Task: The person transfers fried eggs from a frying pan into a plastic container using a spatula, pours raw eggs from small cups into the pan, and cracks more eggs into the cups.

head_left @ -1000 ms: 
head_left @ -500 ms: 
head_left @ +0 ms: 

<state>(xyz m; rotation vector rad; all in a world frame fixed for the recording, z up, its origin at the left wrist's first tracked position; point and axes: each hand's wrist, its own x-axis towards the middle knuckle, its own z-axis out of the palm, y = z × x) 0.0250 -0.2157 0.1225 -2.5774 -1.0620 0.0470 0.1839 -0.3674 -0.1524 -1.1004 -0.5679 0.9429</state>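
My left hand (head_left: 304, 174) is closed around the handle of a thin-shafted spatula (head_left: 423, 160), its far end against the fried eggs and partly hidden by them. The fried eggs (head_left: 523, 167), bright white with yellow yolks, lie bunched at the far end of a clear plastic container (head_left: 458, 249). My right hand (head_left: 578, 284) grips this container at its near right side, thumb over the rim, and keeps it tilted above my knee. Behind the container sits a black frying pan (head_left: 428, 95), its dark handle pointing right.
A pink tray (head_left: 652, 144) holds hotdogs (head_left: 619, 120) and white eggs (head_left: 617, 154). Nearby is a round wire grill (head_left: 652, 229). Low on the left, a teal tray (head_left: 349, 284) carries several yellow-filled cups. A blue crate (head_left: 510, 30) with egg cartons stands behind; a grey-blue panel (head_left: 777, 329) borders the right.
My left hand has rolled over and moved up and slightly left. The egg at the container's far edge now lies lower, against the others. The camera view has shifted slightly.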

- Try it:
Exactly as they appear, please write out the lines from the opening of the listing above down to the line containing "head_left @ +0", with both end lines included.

- Result:
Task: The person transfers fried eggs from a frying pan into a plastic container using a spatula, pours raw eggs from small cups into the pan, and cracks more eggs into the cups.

head_left @ -1000 ms: 
head_left @ -500 ms: 
head_left @ +0 ms: 

The exercise has been answered, and the work is done.